[netcdf-java] ucar.nc2.FileWriter bug fix: copySome actually copies everything at once

Hello all,

In NJ 4.2.20100409.0054 the method ucar.nc2.FileWriter.copySome() is supposed to copy data for a large variable in a series of small chunks. As written, however, it actually attempts to copy everything at once. (Here's hoping that Thunderbird preserves the whitespace in my preformatted code samples, or else this post will be very tough to follow.)
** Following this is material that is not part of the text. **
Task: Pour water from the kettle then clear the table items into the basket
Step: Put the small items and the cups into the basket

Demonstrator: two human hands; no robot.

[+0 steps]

  private static void copySome(NetcdfFileWriteable ncfile, Variable oldVar, int 
nelems) throws IOException {
    String newName = N3iosp.makeValidNetcdfObjectName( oldVar.getName());

    int[] shape = oldVar.getShape();
    int[] origin = new int[oldVar.getRank()];
    int size = shape[0];

    for (int i = 0; i<  size; i += nelems) {
      origin[0] = i;
      int left = size - i;
      shape[0] = Math.min(nelems, left);

      Array data;
      try {
        data = oldVar.read(origin, shape);
        ...


I'm not exactly sure what the intended logic was, but it's clear that in the first iteration of the loop, origin will be all zeroes (e.g. {0, 0, 0} if the rank of oldVar is 3) and that shape will be identical to oldVar's shape. Therefore, the code will attempt to read all of oldVar's data at once and an OutOfMemoryError will result if oldVar is large.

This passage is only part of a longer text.